The day of the ceremony, one sees only forced gestures. The threat is palpable, though no one is able to latch on to it and bring it out into the open. The syndrome that has infected the actors, the raising of one hand compulsively to tug at their left eyelid, is an indication of the spiritual chaos that dominates the characters: it is a confusion that can only really express itself through something as mechanical and immaterial as a tic. Eventually, after marches and countermarches, after impossible preparations and essential things forgotten, the moment of the ceremony arrives. Proof that something is not right appears in this moment: there is a stranger among the guests, somebody that everyone asks about, everyone but Rosenfeld, who knows him and watches him with animosity.

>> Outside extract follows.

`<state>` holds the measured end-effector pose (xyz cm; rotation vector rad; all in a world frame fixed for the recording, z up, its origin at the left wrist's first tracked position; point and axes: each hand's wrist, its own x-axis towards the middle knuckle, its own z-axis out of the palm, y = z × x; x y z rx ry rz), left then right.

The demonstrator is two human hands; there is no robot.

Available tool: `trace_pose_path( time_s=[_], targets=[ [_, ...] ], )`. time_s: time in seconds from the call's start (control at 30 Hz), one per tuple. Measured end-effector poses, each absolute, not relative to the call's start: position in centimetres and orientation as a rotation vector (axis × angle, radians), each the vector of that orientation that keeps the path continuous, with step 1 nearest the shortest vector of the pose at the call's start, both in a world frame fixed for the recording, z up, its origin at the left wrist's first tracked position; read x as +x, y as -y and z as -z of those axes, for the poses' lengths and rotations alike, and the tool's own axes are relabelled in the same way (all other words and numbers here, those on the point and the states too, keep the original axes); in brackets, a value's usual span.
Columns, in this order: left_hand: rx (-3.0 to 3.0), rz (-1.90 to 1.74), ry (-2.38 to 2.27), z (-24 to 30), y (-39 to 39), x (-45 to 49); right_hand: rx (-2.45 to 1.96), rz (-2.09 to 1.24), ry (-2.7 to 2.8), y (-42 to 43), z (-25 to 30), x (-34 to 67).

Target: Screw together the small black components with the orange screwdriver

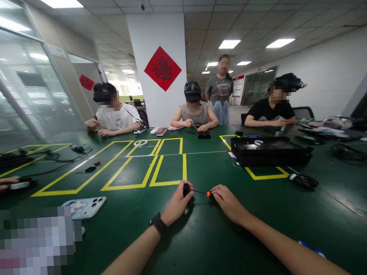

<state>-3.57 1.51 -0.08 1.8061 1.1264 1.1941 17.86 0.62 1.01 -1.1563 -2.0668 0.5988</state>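
I count two hands, my left hand (177, 205) and right hand (227, 202), one orange-tipped tool (186, 189), one black tray (270, 156); left of that tray one phone (85, 206), beyond it four people (195, 114), three seated, one standing, and two red signs (162, 68).

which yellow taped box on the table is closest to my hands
The lower middle box, straight ahead of your left hand; its near edge lies just beyond it. The others sit farther left, farther back, or right under the black tray.

My worktop (208, 244) is dark green with yellow box outlines; the part (186, 190) I hold is black, its tip (208, 193) bright orange
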Motion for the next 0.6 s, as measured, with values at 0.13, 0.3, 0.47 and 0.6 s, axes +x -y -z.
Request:
trace_pose_path(
  time_s=[0.13, 0.3, 0.47, 0.6],
  targets=[
    [1.808, -1.189, -1.137, -0.02, -1.48, -3.58, -1.169, -0.584, 2.058, -0.32, -1.19, 17.8],
    [1.81, -1.188, -1.118, -0.16, -1.35, -3.58, -1.199, -0.613, 2.053, -0.49, -1.11, 17.84],
    [1.812, -1.204, -1.103, -0.1, -1.4, -3.62, -1.155, -0.588, 2.059, -0.73, -0.84, 17.9],
    [1.824, -1.196, -1.103, -0.03, -1.46, -3.61, -1.172, -0.608, 2.037, -0.64, -0.92, 17.89]
  ],
)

He is aware that he cannot be the one to let loose the storm and that, in any event, he lacks the upper hand, so he remains silent. The guests try to act as though it were just another marriage ceremony, which does little to justify the martial movements of the actors. The air is filled with forced laughter, with repeated jokes, with sorrowful silences. Finally, at the climax of the ceremony, when Raquel and Rosenfeld are about to exchange rings, the stranger steps forward and, begging the guests’ pardon, says that he knows Rosenfeld and asks God not to allow their marriage. He, Rosenthal, the person on whom all eyes were set at the moment, had been the man’s father-in-law for many years, fifteen, until his daughter died without any descendents despite having been a healthy woman. Rosenfeld was not able to father a child, he was certain of it. With these words, Rosenthal would produce an unexpected stir, no less real for being spontaneous. Jaike and Leike began to whisper, as did their spouses. Raquel threw herself into her mother’s arms; Rosenblum stood paralyzed, with a tray on his arm; Rosemberg began to sweat; and Rosenfeld turned, screaming, toward Rosenthal, overcome with rage. My darling daughter visited doctors and rabbis, and all of them assured her that there was nothing keeping her from having a child, but that man never agreed to see anyone about it, Rosenthal accused, pointing his finger.